Saint-Laurent

65 ans de football à Saint-Laurent

Joueurs de football

Alors que la saison bat actuellement son plein, l’association prévoit organiser un spectacle pour ses 65 ans.

L’Association de football amateur de Saint-Laurent souffle ses 65 bougies. Et aujourd’hui, elle doit s’adapter à de nouvelles réalités, telles que la montée des programmes de sports à l’école.

Le président de l’association, Shawn Daniels, a porté l’uniforme des Spartans de Saint-Laurent pendant cinq saisons à la fin des années 70. 

Même après son départ pour les rangs professionnels, il a toujours gardé un sentiment d’appartenance pour Saint-Laurent.

«Chaque année, je venais à la fin de la saison pour aider», souligne-t-il.

Pour l’entraîneur de l’équipe bantam, Steve Batsos, l’organisation est comme une famille. «C’est quelque chose que tu ne veux pas laisser», précise-t-il.

Popularité

Les inscriptions à l’association de football connaissent des années en dents de scie.
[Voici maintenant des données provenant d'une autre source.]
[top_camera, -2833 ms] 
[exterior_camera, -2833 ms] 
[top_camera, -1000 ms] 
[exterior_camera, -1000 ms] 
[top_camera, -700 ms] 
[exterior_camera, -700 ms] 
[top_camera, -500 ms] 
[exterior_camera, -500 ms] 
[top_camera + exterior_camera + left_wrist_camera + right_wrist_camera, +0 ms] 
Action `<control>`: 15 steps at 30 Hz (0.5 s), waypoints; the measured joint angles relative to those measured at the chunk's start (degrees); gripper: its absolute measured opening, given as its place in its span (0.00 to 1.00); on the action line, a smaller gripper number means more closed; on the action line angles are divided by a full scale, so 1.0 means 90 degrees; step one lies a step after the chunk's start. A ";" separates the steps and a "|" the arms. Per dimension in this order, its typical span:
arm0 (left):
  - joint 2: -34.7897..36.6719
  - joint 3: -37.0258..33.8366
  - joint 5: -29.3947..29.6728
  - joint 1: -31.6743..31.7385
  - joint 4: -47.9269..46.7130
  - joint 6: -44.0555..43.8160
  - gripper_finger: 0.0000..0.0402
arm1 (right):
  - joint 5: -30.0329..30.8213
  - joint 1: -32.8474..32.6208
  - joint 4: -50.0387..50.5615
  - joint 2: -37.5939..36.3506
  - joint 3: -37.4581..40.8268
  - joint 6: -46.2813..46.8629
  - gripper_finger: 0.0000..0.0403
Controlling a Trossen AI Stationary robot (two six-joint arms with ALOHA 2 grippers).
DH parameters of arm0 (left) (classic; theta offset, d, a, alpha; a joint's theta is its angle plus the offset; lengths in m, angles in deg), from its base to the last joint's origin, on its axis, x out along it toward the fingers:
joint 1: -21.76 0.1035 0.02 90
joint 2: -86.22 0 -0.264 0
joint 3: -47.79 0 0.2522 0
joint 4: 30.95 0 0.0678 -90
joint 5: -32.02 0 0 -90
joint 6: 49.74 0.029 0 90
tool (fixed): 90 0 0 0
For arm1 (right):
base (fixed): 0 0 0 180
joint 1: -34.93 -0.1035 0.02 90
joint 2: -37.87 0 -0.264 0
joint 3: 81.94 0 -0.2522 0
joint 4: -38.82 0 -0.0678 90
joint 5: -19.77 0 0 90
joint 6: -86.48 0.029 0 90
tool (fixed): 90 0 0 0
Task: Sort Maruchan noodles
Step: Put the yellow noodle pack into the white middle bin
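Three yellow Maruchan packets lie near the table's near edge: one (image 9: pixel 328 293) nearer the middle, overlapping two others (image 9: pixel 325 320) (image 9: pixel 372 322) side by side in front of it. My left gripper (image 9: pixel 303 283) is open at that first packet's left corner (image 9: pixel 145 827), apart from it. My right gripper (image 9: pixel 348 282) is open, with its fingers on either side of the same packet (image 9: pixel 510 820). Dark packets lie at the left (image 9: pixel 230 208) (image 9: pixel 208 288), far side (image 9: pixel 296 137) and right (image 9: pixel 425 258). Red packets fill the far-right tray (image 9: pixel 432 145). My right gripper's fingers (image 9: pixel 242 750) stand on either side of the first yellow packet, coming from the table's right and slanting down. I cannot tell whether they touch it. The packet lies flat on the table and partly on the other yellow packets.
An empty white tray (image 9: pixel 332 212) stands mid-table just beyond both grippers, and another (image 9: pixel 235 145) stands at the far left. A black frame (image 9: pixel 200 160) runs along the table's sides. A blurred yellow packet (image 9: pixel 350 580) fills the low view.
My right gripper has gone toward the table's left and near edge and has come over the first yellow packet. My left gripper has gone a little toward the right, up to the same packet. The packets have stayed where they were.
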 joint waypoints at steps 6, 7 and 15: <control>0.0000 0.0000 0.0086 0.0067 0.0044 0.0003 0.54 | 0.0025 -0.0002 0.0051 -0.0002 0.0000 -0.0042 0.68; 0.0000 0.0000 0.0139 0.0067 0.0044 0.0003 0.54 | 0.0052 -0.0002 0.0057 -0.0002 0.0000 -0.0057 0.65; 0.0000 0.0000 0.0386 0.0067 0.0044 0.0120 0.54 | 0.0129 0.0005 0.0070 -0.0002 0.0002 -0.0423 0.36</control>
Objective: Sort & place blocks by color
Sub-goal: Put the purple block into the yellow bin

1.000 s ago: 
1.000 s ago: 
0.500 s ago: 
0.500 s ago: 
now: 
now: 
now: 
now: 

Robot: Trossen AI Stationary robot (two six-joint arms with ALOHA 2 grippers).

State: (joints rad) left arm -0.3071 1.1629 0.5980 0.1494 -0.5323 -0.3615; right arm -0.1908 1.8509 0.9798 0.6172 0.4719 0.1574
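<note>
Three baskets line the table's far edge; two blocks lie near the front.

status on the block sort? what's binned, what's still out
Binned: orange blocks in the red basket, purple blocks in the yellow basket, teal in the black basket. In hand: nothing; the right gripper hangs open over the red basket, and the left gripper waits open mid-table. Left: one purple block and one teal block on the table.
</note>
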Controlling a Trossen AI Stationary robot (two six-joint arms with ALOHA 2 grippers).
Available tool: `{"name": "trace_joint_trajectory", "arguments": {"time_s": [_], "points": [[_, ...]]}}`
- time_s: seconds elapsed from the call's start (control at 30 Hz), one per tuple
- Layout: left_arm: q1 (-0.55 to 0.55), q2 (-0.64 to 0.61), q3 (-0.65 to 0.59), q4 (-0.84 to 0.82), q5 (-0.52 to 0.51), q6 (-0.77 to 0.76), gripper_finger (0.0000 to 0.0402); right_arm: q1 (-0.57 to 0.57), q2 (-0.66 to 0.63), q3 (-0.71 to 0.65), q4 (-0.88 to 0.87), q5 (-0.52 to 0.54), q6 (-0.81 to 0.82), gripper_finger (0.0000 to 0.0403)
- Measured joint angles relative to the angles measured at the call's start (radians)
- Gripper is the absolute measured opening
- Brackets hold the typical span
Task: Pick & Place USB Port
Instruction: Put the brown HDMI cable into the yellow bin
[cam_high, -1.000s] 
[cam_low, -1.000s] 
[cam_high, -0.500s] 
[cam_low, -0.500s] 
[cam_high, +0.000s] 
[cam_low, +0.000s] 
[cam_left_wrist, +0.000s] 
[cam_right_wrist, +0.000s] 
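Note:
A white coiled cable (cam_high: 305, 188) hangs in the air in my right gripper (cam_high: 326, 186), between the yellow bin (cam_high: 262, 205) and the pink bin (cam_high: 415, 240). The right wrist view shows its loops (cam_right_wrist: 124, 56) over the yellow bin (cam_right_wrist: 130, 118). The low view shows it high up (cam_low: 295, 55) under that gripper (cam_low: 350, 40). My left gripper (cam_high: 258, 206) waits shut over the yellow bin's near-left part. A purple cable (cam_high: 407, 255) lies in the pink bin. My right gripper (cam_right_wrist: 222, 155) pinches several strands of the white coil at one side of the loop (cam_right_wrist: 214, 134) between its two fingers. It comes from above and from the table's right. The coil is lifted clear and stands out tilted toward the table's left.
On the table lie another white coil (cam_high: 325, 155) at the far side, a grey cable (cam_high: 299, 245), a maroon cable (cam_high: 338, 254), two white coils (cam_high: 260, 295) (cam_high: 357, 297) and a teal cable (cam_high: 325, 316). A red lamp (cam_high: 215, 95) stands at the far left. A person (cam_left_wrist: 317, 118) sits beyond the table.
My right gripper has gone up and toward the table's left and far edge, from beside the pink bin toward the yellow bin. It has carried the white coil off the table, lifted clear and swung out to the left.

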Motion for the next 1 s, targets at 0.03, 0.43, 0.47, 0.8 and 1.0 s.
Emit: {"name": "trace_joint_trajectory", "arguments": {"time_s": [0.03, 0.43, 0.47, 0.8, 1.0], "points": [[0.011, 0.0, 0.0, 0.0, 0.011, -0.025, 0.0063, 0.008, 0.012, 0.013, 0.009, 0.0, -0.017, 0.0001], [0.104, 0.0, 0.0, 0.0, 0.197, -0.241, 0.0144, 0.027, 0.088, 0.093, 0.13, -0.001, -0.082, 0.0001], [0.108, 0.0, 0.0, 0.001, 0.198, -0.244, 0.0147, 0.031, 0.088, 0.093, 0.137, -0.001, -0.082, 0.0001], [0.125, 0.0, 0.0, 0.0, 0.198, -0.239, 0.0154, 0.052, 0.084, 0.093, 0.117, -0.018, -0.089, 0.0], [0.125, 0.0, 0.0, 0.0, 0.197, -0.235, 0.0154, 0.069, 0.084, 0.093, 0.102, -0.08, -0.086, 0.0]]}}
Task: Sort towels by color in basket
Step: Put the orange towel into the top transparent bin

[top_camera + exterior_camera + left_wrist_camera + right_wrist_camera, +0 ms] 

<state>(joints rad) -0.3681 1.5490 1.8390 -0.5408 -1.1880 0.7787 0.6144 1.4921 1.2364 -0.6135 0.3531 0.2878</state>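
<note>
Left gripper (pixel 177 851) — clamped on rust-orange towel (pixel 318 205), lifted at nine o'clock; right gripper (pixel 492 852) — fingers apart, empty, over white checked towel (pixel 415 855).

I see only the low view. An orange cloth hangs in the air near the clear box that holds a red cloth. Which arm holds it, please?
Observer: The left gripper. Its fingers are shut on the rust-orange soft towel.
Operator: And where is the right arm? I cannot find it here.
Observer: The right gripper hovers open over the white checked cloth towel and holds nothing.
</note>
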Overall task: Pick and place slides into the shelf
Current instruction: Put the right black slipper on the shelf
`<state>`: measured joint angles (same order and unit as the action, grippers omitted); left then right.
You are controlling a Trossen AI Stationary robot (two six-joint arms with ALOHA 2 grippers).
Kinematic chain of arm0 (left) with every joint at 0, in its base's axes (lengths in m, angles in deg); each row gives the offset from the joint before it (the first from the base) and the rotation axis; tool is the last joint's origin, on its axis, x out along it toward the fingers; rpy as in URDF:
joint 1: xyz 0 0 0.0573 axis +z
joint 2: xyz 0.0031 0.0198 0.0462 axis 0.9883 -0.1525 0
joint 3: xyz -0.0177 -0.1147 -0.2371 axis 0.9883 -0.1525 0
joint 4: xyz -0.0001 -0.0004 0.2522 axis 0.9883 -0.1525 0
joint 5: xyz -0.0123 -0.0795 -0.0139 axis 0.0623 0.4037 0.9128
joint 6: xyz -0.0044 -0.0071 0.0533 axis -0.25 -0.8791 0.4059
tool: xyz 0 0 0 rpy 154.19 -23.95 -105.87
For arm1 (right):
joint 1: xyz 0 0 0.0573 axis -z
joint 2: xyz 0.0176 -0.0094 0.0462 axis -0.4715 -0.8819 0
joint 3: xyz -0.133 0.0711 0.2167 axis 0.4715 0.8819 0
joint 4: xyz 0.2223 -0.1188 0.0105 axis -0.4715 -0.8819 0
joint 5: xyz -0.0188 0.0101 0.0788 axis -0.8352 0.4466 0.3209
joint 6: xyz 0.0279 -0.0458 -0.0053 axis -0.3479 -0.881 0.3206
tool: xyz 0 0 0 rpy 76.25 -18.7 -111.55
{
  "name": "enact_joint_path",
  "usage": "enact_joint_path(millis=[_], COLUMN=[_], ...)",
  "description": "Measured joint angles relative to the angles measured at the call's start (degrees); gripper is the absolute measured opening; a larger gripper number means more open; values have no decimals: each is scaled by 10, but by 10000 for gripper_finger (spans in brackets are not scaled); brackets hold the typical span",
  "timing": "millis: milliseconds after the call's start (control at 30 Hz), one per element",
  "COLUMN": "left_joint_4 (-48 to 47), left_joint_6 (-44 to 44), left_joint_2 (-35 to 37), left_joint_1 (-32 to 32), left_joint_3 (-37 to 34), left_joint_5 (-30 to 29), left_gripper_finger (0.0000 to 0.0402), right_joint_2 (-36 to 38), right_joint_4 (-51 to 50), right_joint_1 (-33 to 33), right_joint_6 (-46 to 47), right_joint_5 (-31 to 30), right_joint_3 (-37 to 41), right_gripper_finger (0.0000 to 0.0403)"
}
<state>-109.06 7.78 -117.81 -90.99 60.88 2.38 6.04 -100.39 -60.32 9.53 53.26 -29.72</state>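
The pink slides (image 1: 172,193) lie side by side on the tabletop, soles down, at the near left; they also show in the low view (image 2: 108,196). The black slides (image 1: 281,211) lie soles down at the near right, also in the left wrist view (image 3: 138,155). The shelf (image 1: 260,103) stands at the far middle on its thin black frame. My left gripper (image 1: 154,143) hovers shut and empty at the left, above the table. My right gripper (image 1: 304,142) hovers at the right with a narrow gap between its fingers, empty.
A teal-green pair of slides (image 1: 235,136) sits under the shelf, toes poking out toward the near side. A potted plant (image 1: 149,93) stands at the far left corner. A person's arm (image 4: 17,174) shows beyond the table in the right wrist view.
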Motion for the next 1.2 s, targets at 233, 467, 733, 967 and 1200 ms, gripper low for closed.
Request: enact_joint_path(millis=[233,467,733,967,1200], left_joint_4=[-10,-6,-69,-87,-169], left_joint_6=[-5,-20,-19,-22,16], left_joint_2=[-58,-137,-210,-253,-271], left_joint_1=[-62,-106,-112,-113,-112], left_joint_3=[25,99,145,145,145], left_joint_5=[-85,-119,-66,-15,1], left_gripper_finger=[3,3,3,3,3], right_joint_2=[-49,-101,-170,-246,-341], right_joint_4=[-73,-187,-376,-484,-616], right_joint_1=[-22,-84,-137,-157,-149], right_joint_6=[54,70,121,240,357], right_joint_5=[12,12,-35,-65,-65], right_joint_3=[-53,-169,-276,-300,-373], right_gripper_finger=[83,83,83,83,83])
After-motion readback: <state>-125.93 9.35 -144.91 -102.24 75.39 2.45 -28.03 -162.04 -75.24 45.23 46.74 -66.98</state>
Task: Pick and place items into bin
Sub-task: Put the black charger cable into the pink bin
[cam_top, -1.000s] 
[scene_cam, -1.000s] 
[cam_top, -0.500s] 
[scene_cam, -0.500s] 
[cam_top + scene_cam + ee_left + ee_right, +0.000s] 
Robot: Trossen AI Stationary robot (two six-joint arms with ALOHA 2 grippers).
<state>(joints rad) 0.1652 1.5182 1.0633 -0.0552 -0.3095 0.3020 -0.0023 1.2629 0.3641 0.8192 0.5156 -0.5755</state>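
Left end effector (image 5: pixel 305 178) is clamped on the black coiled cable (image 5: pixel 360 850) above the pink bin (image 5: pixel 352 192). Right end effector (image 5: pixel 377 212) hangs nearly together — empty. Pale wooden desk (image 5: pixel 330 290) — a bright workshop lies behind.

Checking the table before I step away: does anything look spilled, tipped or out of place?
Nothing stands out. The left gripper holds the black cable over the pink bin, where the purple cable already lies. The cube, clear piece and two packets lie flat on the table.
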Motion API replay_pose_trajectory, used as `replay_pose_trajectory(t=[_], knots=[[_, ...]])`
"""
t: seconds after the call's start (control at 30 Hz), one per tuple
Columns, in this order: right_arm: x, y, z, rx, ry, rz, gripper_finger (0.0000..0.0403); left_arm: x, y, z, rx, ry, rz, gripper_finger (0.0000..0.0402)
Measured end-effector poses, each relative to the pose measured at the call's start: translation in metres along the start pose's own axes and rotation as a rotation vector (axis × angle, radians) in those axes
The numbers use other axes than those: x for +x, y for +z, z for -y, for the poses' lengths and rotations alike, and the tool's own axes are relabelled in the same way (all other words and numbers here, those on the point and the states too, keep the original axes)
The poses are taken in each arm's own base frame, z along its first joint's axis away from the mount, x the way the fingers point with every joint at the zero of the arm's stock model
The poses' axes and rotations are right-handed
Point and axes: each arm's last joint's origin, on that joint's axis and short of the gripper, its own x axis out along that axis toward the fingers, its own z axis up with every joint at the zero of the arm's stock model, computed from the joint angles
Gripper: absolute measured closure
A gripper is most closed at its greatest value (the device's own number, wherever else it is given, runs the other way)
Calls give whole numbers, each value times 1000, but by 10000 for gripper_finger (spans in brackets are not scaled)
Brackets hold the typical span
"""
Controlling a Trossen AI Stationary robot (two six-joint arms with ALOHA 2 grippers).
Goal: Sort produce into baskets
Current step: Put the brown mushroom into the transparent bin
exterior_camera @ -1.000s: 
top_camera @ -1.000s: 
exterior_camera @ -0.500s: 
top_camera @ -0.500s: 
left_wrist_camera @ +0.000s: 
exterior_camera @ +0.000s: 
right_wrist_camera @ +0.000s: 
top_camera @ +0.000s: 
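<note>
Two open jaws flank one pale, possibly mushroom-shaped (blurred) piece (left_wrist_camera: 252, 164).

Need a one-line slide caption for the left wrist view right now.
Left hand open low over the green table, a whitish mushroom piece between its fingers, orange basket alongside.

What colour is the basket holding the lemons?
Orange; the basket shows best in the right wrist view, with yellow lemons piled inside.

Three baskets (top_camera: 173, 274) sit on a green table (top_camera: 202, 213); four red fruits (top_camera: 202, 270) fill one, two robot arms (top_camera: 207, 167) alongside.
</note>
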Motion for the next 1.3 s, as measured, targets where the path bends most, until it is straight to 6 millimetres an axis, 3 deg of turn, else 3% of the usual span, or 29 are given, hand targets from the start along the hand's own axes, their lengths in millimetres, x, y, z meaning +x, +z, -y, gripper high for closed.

Les catégories atome (7-8-9) et moustique (10-11) n’ont d’ailleurs pas d’équipe cette année.

L’entraîneur Mike Monaco prépare ses joueurs à l’entraînement.

Seules les catégories pee-wee (12-13), midget (14-15) et bantam (16-17) sont actives. 

L’arrivée d’un programme de football à l’école secondaire Saint-Laurent a aussi fait mal à la popularité de l’association.

«Quand le gouvernement donne de l’argent à des écoles, Saint-Laurent et d’autres équipes civiles perdent des joueurs», souligne l’entraîneur, Mike Monaco. Ce dernier a entraîné dans l’association pendant plus d’une décennie dans les années 80, pour revenir il y a environ cinq ans.  

Pour recruter, «on va dans les écoles, on parle avec les enfants», dit Steve Batsos.

L’association a d’ailleurs mis sur pied récemment un programme d’aide aux devoirs qui se tient la fin de semaine, dans le but favoriser la conciliation sport-études. Les équipes s’entraînent trois fois et ont un match par semaine. 

Les bénévoles donnent aux joueurs un coup de main pour les soutenir dans leurs études.

«Pas tout le monde a l’argent pour payer des tuteurs», souligne M. Batsos.

Le président de l’association, Shawn Daniels

Protection

Il va sans dire que le style du football a changé au cours des dernières décennies. Les joueurs sont moins exposés aux collisions que dans le passé. 

«Quand j’étais jeune, chaque soir de pratique, il y avait beaucoup de contacts, mais maintenant il n’y a presque rien», indique M. Daniels, qui a remporté la Coupe Grey dans la Ligue canadienne de football (LCF) avec les Roughriders de la Saskatchewan au début des années 90.

«Quand j’ai joué dans les années 70, je frappais un joueur et je voyais des étoiles. Dans le temps, on ne connaissait pas ça les commotions», se rappelle Mike Monaco.

Il y a quelques années, le test «baseline» a été instauré pour mieux diagnostiquer les symptômes. 

Tous les joueurs se soumettent à des examens mettant à l’épreuve leur concentration, équilibre et mémoire. Si un contact quelconque ébranle un Spartan durant une pratique ou un match, ces mêmes tests sont imposés et les résultats sont comparés.

Les entraîneurs sont aussi dans l’obligation de suivre une formation sur l’enjeu.

«La technique n’est la pas la même qu’avant où on utilisait le casque et les épaulettes», précise Shawn Daniels. Les contacts du football ressemblent maintenant davantage à ceux du rugby, alors qu’une plus grande partie du corps est utilisée.

On compterait un peu moins d’une dizaine de commotions cérébrales par année chez les Spartans.

La saison régulière se conclut vers la fin du mois d’octobre.